Bear Creek Farm, going into its fifth season, primarily services designers and wholesalers in the city for weddings and celebrations, and was starting to build its internet business. The dahlia bulbs had really taken off; Kaye says she sold every tuber this year. Bear Creek’s flowers were named best dahlias of New York by New York magazine and Luxe Life magazine called them the best wedding flowers in the Hudson Valley. They’re sold at Union Square Market and wholesale markets throughout the tri-state region. Next year Bear Creek will be doing a test run with the famed White Flower Farm selling its brand of tubers — the first time White Flower will sell a product other than its own brand.

Dahlia fields at Bear Creek Farm
But for this season, there are no celebrations, no demand for cut flowers. Which is why, Kaye says, she had to make an immediate pivot and start the CSA. That was a mere four weeks ago, and once again, the former CEO of a large ad agency in Italy, developer of dog foods, chocolates, baby products and other consumer goods, has found a successful solution to her problem. Not that it was easy.

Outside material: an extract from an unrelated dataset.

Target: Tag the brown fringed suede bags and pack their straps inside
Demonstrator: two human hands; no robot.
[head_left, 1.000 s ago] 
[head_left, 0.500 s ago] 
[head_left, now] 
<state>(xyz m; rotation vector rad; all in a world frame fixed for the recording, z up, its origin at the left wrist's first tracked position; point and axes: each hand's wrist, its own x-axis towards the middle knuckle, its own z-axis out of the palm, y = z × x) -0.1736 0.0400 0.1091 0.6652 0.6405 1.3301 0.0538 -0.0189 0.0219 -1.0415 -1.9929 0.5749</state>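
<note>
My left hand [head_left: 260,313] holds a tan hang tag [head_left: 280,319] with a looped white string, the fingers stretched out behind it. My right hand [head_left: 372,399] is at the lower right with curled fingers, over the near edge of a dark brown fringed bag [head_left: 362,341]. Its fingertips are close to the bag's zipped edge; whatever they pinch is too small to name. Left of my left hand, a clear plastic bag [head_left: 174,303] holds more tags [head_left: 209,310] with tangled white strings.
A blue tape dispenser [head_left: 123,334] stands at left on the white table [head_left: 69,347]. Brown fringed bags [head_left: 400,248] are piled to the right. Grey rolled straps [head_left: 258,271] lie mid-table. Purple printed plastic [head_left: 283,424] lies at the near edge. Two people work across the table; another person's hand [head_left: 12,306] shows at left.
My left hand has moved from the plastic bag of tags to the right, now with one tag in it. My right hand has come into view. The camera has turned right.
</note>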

The challenge was finding buyers. “Our business was New York City-based, and a CSA is locally based,” Kaye says. “I had no customers up here.”
But she had reached out and got help from other local businesses, who sent out mailings for her or lent her their mailing lists. It didn’t take long for 60 people to sign on as her first members.
While she’s not doing a full-season-long share like most CSAs, she’s selling according to each type of flower’s flowering season, which typically lasts 4 to 6 weeks. First up were her Iceland Poppies; that share just finished. June’s share will be for peonies, eight varieties available in two types of share: a standard bunch of six stems, or the large 10-stem bunch.
Dahlias, the Bear Creek Farm specialty (and the best they'd ever seen, city florists have told Kaye), will start around the first week of September. The farm cultivates over 100 varieties in many sizes and colors, some over 10 inches in diameter.

Peaches 'n' Cream dahlias
Shares are picked up —contactless — at Bangallworks, a coworking space in Stanfordville, any day of the week.
Now, at least some of Kaye’s hundreds of thousands of flowers will have found homes.
“Little did I know that flower farming would be all consuming,” Kaye says. “It took over my life and it’s the hardest thing I’ve ever done.”
But, she adds, “You deliver a flower and it brings such joy and happiness to someone.All of the other products I’ve developed were just that — products. These flowers really do make a difference in people’s live. This is why I do it.”